Solingen / Wuppertal · Nach wochenlanger „Urlaubspause“ ging es jetzt weiter im Prozess gegen einen wegen Totschlags angeklagten Solingers, der im August 2022 in der Hasselstraße einen Syrer (26) mit Messerstichen tödlich verletzt haben soll.

Der Angeklagte hatte schon zu Prozessbeginn eingeräumt, am Tatort gewesen zu sein, weil er seinem Vater habe zu Hilfe eilen wollen, der offenbar mit dem späteren Opfer in Streit geraten war. Der Verteidiger des 32-jährigen hatte gesagt, dass sich sein Mandant am Kopf verletzt und mit blutverschmierten Händen in einem nahegelegenen Waldstück wiedergefunden habe. An Messerstiche könne er sich nicht erinnern.
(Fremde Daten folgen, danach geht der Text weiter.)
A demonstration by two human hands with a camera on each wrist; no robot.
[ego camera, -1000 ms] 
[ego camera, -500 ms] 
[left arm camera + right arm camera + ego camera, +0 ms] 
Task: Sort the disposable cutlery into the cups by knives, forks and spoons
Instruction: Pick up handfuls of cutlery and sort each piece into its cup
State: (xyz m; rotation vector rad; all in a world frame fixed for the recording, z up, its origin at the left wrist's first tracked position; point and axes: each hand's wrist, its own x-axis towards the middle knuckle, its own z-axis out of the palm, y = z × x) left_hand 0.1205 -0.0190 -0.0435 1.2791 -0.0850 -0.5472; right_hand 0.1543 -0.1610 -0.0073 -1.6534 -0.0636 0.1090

Nach dem Prozessauftakt im Juni ist das Gericht in eine umfangreiche Beweisaufnahme eingestiegen – auch am mittlerweile elften Verhandlungstag wurden weitere Zeugen gehört. Eine Polizeibeamtin schilderte die Befragung eines Augenzeugen, der die Streitigkeiten zwischen dem Opfer und der Familie des Angeklagten von seinem Balkon aus beobachtet haben will. Schläge, Tritte – und dann war da ein Gegenstand, den der Angeklagte aus der Hosentasche geholt haben soll: All das hatte der Zeuge beobachtet. Ob es ein Messer war und ob damit zugestochen wurde? Das will der Mann nicht gesehen haben. Späterer hatte er der Polizei einen Namen genannt, kurz darauf wurde der Bruder des Angeklagten verhaftet.
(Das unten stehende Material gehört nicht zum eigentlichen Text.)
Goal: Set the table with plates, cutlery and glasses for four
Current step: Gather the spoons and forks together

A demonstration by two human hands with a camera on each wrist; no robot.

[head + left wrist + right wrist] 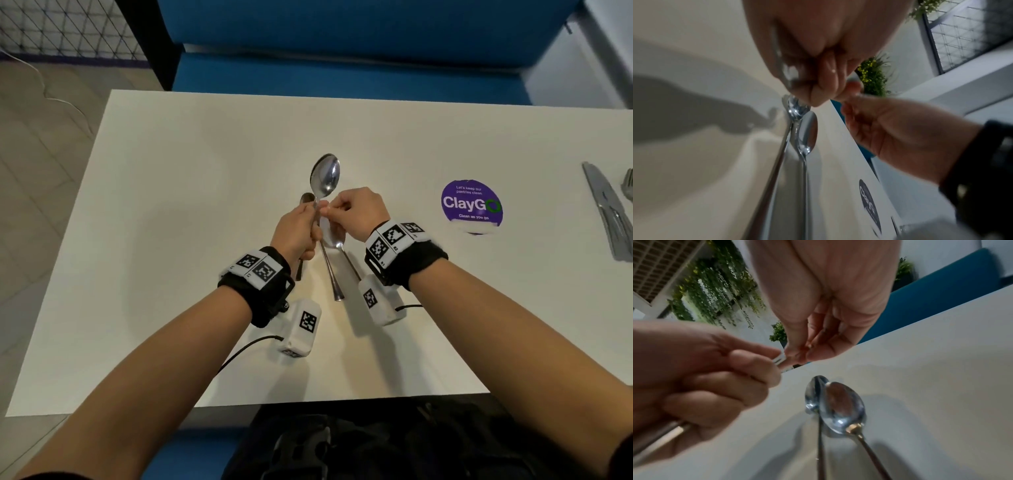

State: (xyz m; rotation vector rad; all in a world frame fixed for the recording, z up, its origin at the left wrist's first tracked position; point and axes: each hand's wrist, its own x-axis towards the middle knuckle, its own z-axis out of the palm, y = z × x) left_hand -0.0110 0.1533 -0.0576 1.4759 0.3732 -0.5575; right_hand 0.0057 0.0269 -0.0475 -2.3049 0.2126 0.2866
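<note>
On the white table (171, 205), my left hand (298, 233) grips the handle of a steel spoon (325, 178), its bowl raised and pointing away from me. My right hand (356, 212) pinches that spoon's neck just above the left fist; the right wrist view shows my right hand's fingertips (797, 353) on the metal beside the left hand (705, 378). Two more spoons lie on the table under my hands. One (334, 236) points its handle toward my right wrist. The other's long handle (330, 274) runs toward me. Both bowls (842, 407) (813, 394) sit side by side.
Several knives (606, 212) and a fork (628, 185) lie at the table's right edge. A purple round sticker (472, 205) is stuck right of my hands. A blue bench (342, 51) runs behind the far edge, and tiled floor lies left.
</note>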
Dass der es nicht gewesen sein kann, stellte kurz darauf ein Anwalt klar. Er präsentierte der Polizei das Überwachungsvideo eines Wettbüros, in dem sein Mandant den Abend verbracht habe. Was die Beamten auch sahen: Im Hintergrund lief der Fernseher mit einer Sportübertragung. Dass der Bruder des Angeklagten der Täter hätte sein können, war damit vom Tisch.
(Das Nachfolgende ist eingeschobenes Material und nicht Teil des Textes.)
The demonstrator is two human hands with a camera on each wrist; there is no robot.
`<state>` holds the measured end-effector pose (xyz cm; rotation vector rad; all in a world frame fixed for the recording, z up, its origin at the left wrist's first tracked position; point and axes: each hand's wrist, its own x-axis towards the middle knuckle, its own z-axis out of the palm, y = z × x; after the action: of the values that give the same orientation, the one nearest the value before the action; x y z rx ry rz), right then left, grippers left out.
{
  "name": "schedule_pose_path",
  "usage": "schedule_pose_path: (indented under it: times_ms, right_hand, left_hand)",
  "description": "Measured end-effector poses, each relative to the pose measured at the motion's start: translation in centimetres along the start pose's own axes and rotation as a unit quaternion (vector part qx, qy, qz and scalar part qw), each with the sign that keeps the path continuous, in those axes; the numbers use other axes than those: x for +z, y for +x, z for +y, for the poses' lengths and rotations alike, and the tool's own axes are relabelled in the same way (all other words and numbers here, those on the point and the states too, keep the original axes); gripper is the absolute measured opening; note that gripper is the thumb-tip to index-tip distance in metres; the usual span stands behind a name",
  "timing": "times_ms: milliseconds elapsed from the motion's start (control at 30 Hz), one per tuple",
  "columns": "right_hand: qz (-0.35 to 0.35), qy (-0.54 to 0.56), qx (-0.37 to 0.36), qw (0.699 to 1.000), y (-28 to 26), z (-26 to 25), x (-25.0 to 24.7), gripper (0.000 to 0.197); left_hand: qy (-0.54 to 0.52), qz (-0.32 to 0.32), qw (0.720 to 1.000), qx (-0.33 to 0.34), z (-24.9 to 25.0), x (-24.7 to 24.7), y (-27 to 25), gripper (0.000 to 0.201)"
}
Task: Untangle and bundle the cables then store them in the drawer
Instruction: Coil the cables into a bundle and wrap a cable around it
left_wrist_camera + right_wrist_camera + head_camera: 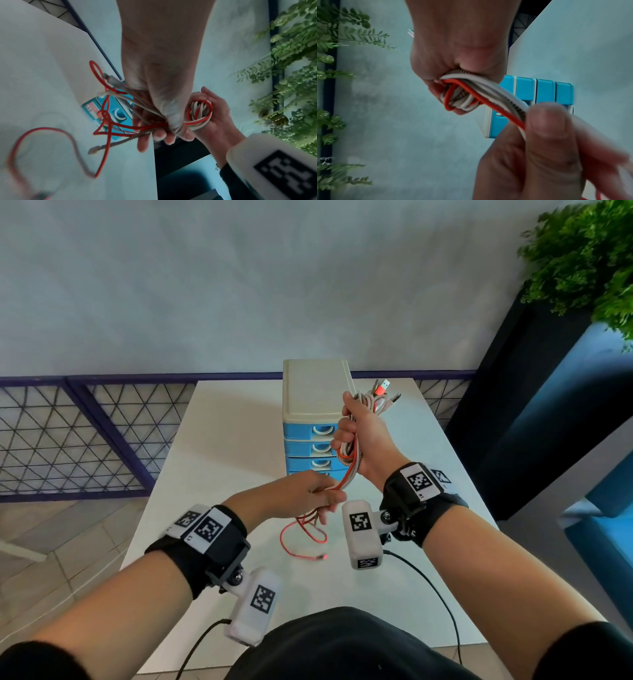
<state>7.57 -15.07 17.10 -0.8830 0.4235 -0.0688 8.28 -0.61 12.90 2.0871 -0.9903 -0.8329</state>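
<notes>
1. A white desk (212, 460) carries a small drawer unit (313, 392), cream on top with blue drawer fronts, all pushed in.
2. Behind the drawer unit runs a purple-framed mesh railing (85, 433) under a pale grey wall (239, 285).
3. Right of the drawer unit stands a dark planter with a leafy green plant (582, 258).
4. In front of the drawer unit, the right hand (359, 436) is fisted around looped red and white cables (347, 470).
5. Nearer the person than the drawer unit, the left hand (301, 494) pinches the cables' trailing strands; one red tail rests on the desk.
</notes>
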Motion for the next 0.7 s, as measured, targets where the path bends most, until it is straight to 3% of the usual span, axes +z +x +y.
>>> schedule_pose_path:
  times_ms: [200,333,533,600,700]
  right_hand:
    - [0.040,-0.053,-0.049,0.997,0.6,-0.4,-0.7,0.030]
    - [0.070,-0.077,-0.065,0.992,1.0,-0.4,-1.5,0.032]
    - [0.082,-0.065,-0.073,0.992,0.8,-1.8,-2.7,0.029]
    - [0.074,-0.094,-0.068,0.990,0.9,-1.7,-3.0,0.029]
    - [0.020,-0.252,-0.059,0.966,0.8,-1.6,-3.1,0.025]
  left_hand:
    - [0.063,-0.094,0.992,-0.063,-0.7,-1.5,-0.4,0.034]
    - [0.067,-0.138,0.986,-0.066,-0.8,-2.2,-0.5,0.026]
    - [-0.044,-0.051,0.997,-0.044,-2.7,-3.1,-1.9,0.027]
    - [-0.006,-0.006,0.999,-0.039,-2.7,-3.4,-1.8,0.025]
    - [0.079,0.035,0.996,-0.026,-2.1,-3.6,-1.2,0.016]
Aber auch das ist auf dem Video zu sehen: Plötzlich geht der Mann aus dem Laden – offenbar, um zum Tatort zu eilen. Dort war er festgenommen und später wieder aus der Untersuchungshaft entlassen worden. Dass nicht er, sondern sein nun auf der Anklagebank sitzender Bruder mit dem Messer zugestochen haben soll, hatte man sich da schon längst „im Viertel“ erzählt.

Ein Zeuge hat ausgesagt, damals etwas vor der Dönerbude „aufgeschnappt“ zu haben von Bekannten, die sich dort unterhalten hätten. Der „wahre Täter“ habe sich ins Ausland abgesetzt. Entkommen sei er den Polizeibeamten noch in der gleichen Nacht nur deshalb, weil er sich in Frauenkleidern und verschleiert an ihnen vorbeigeschlichen habe. Der Flüchtende sei zu Fuß zur Kohlfurth gelaufen, am „Café Hubraum“ von Bekannten abgeholt worden und in die Türkei geflohen. Gehört hatte der Zeuge auch, dass die Familie des Täters der Familie des Opfers eine Million Euro geboten haben soll, damit diese „Ruhe geben“ würde. Diese habe aber abgelehnt und gesagt, sie wolle den Täter bluten sehen und dessen Frau und die Kinder töten.

Der Prozess soll mit der Anhörung des psychiatrischen Gutachters fortgesetzt werden.